Exercise objective:
Repeat the whole listing exactly, leaving nothing out.

┌──

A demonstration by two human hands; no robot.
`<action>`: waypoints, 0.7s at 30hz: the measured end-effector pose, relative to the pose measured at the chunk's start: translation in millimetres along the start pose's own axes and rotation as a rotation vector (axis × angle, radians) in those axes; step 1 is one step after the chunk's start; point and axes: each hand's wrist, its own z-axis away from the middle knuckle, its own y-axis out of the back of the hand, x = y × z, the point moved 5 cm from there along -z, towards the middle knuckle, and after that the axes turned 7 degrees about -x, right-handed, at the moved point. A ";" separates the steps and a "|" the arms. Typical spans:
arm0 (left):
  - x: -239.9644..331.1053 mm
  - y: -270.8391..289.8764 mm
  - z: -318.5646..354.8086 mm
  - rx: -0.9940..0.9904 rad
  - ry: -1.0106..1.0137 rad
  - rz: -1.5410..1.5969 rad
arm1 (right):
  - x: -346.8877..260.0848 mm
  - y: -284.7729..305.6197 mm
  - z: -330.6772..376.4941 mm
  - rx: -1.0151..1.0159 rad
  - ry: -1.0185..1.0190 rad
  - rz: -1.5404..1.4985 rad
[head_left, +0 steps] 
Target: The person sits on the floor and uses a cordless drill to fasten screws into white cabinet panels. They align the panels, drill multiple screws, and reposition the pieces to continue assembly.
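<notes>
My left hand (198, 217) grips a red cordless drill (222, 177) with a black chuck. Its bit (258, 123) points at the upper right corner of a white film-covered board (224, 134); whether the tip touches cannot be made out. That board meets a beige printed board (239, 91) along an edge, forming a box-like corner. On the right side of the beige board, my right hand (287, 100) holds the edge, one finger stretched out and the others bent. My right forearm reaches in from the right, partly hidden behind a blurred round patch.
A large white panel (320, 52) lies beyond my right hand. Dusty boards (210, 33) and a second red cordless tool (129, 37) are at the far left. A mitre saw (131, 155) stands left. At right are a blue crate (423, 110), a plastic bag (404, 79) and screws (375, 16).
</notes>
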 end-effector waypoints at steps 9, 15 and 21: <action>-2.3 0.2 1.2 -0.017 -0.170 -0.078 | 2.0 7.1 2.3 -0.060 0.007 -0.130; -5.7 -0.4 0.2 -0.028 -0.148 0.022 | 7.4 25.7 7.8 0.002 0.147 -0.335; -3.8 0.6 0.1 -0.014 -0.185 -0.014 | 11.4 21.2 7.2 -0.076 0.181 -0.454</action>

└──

Solution for this task:
A demonstration by two human hands; no robot.
`<action>`: waypoints, 0.7s at 30hz: the measured end-effector pose, relative to the pose measured at the chunk's start: translation in millimetres along the start pose's own axes and rotation as a rotation vector (axis × angle, radians) in those axes; step 1 is one step after the chunk's start; point and axes: each hand's wrist, its own z-axis away from the middle knuckle, its own y-axis out of the back of the hand, x = y × z, the point moved 5 cm from there along -z, towards the middle knuckle, and after that the axes turned 7 degrees about -x, right-handed, at the moved point. A ";" separates the steps and a "|" the arms. Typical spans:
arm0 (left):
  - x: -239.9644..331.1053 mm
  - y: -270.8391..289.8764 mm
  - z: -318.5646..354.8086 mm
  - rx: -0.9940..0.9904 rad
  - ry: -1.0106..1.0137 rad
  - rz: -1.5410..1.5969 rad
arm1 (right):
  - x: -346.8877..260.0848 mm
  - y: -284.7729..305.6197 mm
  - z: -330.6772..376.4941 mm
  - rx: -1.0151..1.0159 rad
  - ry: -1.0185..1.0190 rad
  - rz: -1.5404..1.4985 rad
[head_left, +0 steps] 
Target: The person sits on the floor and uses a cordless drill to fasten screws into white cabinet panels. They align the panels, drill multiple screws, and reposition the pieces to continue assembly.
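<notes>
My left hand (198, 217) grips a red cordless drill (222, 177) with a black chuck. Its bit (258, 123) points at the upper right corner of a white film-covered board (224, 134); whether the tip touches cannot be made out. That board meets a beige printed board (239, 91) along an edge, forming a box-like corner. On the right side of the beige board, my right hand (287, 100) holds the edge, one finger stretched out and the others bent. My right forearm reaches in from the right, partly hidden behind a blurred round patch.
A large white panel (320, 52) lies beyond my right hand. Dusty boards (210, 33) and a second red cordless tool (129, 37) are at the far left. A mitre saw (131, 155) stands left. At right are a blue crate (423, 110), a plastic bag (404, 79) and screws (375, 16).
</notes>
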 end-effector waypoints at steps 9, 15 and 21: <action>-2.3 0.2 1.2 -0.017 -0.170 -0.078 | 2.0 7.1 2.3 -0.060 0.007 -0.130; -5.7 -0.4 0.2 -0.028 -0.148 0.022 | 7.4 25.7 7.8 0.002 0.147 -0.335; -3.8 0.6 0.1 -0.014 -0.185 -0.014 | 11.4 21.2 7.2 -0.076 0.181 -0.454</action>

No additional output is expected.